Source material below:
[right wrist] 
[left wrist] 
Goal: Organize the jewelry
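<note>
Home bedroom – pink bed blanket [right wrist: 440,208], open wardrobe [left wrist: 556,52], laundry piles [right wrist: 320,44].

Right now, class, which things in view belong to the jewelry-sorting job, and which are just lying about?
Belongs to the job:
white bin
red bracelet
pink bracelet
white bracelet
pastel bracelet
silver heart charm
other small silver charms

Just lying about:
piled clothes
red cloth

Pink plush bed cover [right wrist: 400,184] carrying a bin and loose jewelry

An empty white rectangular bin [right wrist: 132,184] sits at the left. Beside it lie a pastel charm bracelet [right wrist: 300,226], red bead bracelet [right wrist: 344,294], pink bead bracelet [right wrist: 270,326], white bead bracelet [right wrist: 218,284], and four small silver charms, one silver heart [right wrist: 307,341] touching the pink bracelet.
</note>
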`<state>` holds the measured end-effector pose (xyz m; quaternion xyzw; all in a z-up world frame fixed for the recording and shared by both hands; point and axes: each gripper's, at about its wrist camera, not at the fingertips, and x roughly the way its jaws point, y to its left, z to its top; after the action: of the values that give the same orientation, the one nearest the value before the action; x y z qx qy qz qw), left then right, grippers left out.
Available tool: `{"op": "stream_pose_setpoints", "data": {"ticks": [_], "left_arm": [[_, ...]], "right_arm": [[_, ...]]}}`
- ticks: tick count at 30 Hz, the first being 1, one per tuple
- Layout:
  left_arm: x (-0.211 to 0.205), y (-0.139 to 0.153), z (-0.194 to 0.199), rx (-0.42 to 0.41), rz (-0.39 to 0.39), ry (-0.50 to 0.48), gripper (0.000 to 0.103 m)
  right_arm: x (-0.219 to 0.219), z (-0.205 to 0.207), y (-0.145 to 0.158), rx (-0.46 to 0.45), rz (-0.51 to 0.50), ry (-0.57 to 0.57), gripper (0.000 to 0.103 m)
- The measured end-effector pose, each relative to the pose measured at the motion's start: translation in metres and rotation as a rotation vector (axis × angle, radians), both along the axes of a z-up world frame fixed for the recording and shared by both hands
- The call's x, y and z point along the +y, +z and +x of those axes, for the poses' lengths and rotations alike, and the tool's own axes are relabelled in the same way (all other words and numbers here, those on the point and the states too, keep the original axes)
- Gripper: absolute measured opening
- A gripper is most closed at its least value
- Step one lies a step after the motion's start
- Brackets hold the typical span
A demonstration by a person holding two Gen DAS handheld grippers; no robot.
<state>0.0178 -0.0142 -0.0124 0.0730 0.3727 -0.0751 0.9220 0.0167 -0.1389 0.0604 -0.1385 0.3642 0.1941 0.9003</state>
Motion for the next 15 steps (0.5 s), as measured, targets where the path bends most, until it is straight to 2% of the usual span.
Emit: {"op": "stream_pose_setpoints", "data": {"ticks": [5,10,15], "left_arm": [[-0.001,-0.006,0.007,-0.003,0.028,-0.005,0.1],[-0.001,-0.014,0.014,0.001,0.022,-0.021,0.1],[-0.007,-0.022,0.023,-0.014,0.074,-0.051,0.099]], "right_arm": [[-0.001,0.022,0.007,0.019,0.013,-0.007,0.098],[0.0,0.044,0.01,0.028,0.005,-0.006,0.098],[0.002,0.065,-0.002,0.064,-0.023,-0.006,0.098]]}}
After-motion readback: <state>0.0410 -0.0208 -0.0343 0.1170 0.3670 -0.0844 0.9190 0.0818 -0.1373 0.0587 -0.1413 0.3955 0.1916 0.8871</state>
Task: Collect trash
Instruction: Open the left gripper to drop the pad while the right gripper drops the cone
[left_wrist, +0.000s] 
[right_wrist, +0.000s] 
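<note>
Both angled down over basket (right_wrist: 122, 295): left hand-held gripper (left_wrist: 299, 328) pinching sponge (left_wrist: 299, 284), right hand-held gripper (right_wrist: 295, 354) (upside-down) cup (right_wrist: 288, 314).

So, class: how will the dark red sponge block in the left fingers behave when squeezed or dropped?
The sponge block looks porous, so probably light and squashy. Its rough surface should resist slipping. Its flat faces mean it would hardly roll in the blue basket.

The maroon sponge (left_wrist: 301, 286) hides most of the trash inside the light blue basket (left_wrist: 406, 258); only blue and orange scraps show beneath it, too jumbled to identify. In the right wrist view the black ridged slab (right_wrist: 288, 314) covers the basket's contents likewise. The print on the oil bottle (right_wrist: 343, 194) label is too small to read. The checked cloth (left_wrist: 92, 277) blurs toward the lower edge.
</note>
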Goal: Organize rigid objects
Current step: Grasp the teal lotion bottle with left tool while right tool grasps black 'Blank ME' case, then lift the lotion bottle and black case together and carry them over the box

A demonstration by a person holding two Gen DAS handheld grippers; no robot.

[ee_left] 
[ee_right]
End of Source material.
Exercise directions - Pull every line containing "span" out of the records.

Answer below -
- Brackets hold the typical span
Motion for the next 15 steps (0.5 s), as measured, targets where the path bends most, until it is straight to 2% of the usual span.

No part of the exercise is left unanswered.